Single by Super Junior

from the album Play
- Language: Korean
- Released: October 30, 2017
- Recorded: 2017
- Studio: Doobdoob (Seoul); Seoul;
- Genre: Pop rock; ballad;
- Length: 4:15
- Label: SM; Label SJ; Genie;
- Composers: Donghae; J-DUB;
- Lyricists: Donghae; J-DUB; Eunhyuk;
- Producer: J-DUB

Super Junior singles chronology
| "Magic" (2015) | "One More Chance" (2017) | "Black Suit" (2017) |

Music video
- "One More Chance" on YouTube

= One More Chance (Super Junior song) =

"One More Chance" () is a single released by the South Korean boy band Super Junior on October 30, 2017, for their studio album, Play.

This single marked the group's return from their two-year hiatus due to most of its members were undergoing their mandatory military service, and the first Super Junior single released under their exclusive label, Label SJ.

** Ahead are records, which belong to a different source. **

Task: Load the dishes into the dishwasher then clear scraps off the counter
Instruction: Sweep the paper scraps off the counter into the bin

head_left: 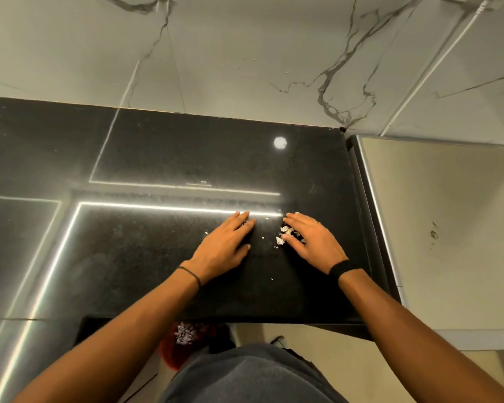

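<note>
Just under the near edge of the tabletop (157,257) a red bin (175,353) is sitting on the floor with bits already in it, partly hidden by the person's body. It is standing left of where the hands are working, so a straight pull toward the near edge is likely to be dropping bits on the floor beside it rather than in it.

Above that, both hands are lying flat on the tabletop near its right end. The left hand (226,245) is resting with its grip wide and holding nothing. The right hand (312,242) is also spread wide, its fingers pressing on the pile of scraps (285,232), which is lying between the two hands, touching the right one. A few crumbs (271,277) are lying apart from the pile, nearer the near edge, and a sweep could be passing over them.

The right edge is close beside the right hand, with a dark seam between it and a steel top (448,228); bits pushed that way could be falling in. Leftward and toward the far edge the black surface is running wide open up to the marble wall (245,53). No dishes or dishwasher are showing.
</note>
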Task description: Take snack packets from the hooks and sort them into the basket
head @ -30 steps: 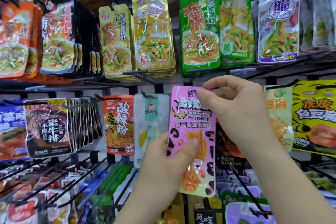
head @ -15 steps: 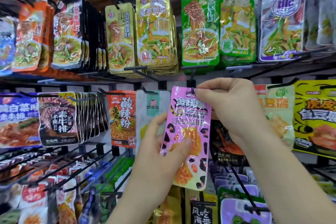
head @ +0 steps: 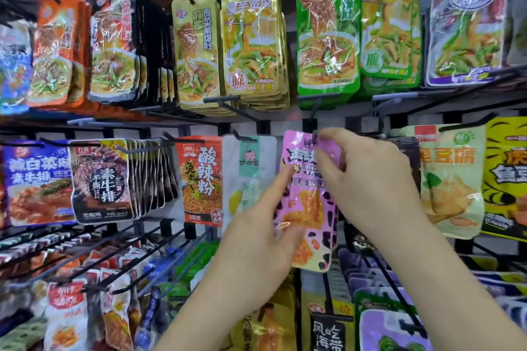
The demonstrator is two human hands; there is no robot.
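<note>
Just left of the pink packet (head: 310, 208) hangs a white packet (head: 248, 179), edges nearly meeting. Our left hand (head: 256, 239) grips the pink packet's lower left edge; our right hand (head: 368, 179) pinches its top beneath the hook (head: 313, 114).

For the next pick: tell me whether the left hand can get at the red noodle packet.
Probably yes, once freed. The red noodle packet hangs frontmost on its hook, nothing before it, to the left of the left hand, which now holds the pink packet.
</note>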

==Background and release==
The single was recorded with only seven members present — Leeteuk, Heechul, Yesung, Donghae, Shindong, Eunhyuk, and Siwon. Ryeowook and Kyuhyun were undergoing their mandatory military service starting from October 11, 2016, and May 25, 2017, respectively.

Sungmin did not join the comeback after his discharge from the military in 2016 due to the backlash from the fans following his sudden marriage in 2014. Kangin was in hiatus after being caught drunk driving in 2016.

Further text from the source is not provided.